- Requirement: Pictures are to be dropped from the copy. Retype the listing exactly.

- Dataset excerpt:
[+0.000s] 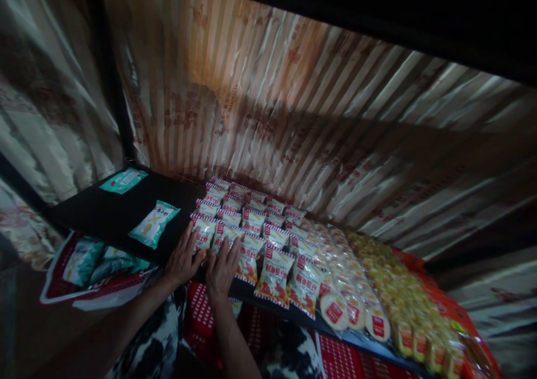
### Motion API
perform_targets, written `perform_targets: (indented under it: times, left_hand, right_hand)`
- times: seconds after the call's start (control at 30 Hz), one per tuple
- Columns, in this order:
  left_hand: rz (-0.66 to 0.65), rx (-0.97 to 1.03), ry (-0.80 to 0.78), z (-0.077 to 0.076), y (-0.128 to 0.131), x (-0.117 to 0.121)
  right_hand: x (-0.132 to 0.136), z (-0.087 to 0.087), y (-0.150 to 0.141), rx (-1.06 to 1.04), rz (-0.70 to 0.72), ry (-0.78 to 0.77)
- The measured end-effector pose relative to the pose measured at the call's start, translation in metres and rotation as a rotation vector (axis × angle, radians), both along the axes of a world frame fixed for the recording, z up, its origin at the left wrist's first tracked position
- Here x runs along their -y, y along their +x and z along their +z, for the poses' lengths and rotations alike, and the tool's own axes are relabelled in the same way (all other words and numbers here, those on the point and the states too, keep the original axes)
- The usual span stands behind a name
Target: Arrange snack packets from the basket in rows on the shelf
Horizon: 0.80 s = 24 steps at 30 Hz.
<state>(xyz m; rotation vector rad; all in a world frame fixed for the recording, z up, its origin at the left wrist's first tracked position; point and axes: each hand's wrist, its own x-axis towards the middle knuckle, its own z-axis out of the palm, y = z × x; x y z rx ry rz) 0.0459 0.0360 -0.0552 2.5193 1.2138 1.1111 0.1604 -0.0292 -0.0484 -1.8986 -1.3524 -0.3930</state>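
Note:
My left hand (183, 260) rests against the left edge of a front-row snack packet (204, 230), its fingers stretched out. Beside it, my right hand (222, 268) has its fingers spread flat over the lower front of the neighbouring packet (227, 232). These are white and orange packets with red lettering and striped edges, standing in several close rows on a black shelf board (172, 186). Palms and the packets' lower parts are partly hidden. Left of my hands, a teal and white packet (154, 223) lies on the board, with another teal packet (123, 181) farther back.
To the right are rows of round wrapped biscuits (334, 312), then yellow wrapped cakes (404, 337) and orange packaging (444, 300). Below the board's left end, a red basket (54, 281) holds teal packets. A pleated printed curtain (251, 88) hangs behind; dark poles (109, 71) frame the left.

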Motion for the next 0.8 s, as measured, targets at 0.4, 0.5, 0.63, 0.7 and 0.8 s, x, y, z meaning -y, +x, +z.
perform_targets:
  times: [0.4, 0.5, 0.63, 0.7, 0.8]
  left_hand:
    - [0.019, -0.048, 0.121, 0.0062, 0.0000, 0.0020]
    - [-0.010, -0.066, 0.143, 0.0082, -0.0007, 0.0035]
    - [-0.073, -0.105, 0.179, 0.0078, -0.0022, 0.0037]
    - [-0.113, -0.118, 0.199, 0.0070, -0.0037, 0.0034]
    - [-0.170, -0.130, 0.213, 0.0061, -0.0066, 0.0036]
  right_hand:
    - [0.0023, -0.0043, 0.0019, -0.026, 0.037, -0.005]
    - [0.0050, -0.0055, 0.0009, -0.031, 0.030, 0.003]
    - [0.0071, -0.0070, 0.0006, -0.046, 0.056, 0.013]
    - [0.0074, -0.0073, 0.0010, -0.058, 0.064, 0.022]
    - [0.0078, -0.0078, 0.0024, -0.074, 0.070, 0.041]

- Answer:
[+0.000s] 
### Motion API
perform_targets, written `perform_targets: (indented under it: times, left_hand, right_hand)`
- times: seconds after the call's start (control at 30 Hz), one per tuple
- Columns, in this order:
  left_hand: rz (-0.66 to 0.65), rx (-0.97 to 1.03), ry (-0.80 to 0.78), z (-0.077 to 0.076), y (-0.128 to 0.131), x (-0.117 to 0.121)
  right_hand: x (-0.132 to 0.136), z (-0.087 to 0.087), y (-0.150 to 0.141), rx (-1.06 to 1.04), rz (-0.70 to 0.72), ry (-0.78 to 0.77)
- The measured end-effector pose relative to the pose measured at the call's start, translation in metres and rotation as a rotation vector (axis × angle, radians), both along the axes of a world frame fixed for the recording, z up, its origin at the left wrist's first tracked position
- Here x runs along their -y, y along their +x and z along their +z, for the poses' lengths and rotations alike, and the tool's own axes are relabelled in the same way (all other words and numbers here, those on the point and the states too, keep the original axes)
- The usual span stands behind a name
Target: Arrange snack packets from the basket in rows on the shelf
Horizon: 0.80 s = 24 steps at 30 Hz.
<state>(xyz m; rotation vector rad; all in a world frame fixed for the recording, z up, its origin at the left wrist's first tracked position; point and axes: each hand's wrist, its own x-axis towards the middle knuckle, its own z-axis out of the palm, y = z × x; x y z rx ry rz) 0.0459 0.0360 -0.0552 2.5193 1.2138 1.1111 0.1604 -0.0292 -0.0484 -1.8986 -1.3524 -0.3930</state>
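Note:
My left hand (183, 260) rests against the left edge of a front-row snack packet (204, 230), its fingers stretched out. Beside it, my right hand (222, 268) has its fingers spread flat over the lower front of the neighbouring packet (227, 232). These are white and orange packets with red lettering and striped edges, standing in several close rows on a black shelf board (172, 186). Palms and the packets' lower parts are partly hidden. Left of my hands, a teal and white packet (154, 223) lies on the board, with another teal packet (123, 181) farther back.
To the right are rows of round wrapped biscuits (334, 312), then yellow wrapped cakes (404, 337) and orange packaging (444, 300). Below the board's left end, a red basket (54, 281) holds teal packets. A pleated printed curtain (251, 88) hangs behind; dark poles (109, 71) frame the left.
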
Motion for the next 0.8 s, as measured, targets at 0.4, 0.5, 0.63, 0.7 and 0.8 s, x, y, z meaning -y, +x, +z.
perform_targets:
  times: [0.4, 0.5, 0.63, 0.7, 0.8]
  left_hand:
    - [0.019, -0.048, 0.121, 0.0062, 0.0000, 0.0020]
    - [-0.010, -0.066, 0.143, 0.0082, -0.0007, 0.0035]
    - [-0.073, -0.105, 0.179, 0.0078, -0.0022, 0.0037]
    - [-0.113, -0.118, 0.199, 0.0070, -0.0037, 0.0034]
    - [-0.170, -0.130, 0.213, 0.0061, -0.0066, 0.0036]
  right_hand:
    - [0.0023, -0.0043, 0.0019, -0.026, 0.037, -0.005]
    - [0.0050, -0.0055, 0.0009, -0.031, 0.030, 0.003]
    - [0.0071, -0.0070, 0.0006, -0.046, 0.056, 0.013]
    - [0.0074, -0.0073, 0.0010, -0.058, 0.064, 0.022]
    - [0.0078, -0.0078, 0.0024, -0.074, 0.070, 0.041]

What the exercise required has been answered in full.